(Beginning of Information given)

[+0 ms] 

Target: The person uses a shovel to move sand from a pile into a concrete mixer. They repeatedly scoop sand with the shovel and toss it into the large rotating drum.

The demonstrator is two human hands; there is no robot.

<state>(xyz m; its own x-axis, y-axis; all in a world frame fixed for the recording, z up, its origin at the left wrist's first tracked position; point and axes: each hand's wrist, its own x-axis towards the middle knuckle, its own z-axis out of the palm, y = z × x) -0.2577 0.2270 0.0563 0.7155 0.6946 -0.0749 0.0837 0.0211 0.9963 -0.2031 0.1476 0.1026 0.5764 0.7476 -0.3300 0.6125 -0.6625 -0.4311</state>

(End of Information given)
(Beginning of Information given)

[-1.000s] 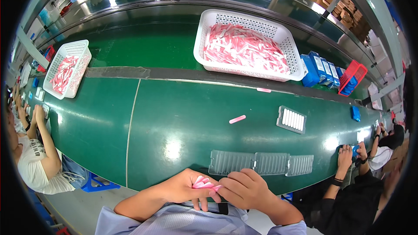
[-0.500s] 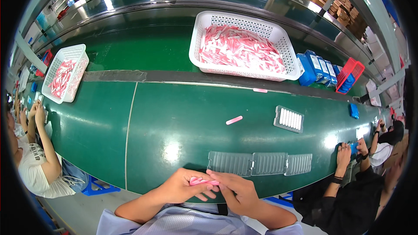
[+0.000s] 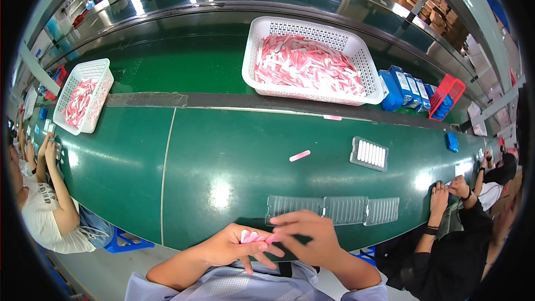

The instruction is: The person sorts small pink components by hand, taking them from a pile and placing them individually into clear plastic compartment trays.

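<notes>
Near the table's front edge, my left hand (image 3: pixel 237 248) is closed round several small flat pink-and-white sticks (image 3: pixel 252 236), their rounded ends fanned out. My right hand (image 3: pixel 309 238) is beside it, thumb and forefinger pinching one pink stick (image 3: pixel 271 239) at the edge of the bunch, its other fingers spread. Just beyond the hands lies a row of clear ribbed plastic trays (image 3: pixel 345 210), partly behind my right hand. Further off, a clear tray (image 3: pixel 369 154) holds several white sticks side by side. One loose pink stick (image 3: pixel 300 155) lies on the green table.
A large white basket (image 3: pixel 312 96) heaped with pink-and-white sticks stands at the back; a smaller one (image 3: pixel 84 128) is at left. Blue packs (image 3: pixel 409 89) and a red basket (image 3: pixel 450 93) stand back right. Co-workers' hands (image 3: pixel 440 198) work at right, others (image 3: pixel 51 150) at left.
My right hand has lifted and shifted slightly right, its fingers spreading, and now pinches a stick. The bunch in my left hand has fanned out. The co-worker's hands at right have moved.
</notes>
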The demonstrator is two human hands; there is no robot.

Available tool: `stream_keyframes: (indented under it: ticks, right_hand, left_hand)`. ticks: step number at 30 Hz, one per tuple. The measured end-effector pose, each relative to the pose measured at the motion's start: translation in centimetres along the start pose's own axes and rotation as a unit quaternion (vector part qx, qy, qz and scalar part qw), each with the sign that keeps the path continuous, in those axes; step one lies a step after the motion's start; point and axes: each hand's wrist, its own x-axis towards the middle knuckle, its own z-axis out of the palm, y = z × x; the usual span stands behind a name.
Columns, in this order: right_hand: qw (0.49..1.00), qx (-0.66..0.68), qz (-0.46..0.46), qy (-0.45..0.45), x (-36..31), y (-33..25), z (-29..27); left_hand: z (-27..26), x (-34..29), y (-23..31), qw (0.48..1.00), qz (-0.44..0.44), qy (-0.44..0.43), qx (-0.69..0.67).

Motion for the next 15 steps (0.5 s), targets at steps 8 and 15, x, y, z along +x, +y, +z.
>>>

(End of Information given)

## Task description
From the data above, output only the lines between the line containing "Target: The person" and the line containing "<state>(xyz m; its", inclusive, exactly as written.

## Written solution
Target: The person uses a shovel to move sand from a pile into a concrete mixer. They repeatedly scoop sand with the shovel and toss it into the large rotating drum.

The demonstrator is two human hands; there is no robot.

<state>(xyz m; its own x-axis, y-axis; all in a world frame fixed for the recording, z up, its origin at the left wrist's first tracked position; point and axes: each hand's wrist, its own x-axis towards the middle knuckle, its own z-axis out of the palm, y = z × x) -0.2577 0.2270 0.0563 0.7155 0.6946 -0.0749 0.0837 0.0211 0.9963 -0.2031 0.1476 0.1026 0.5764 0.7476 -0.3300 0.6125 -0.6625 -0.4311</state>

There is nothing more to this answer.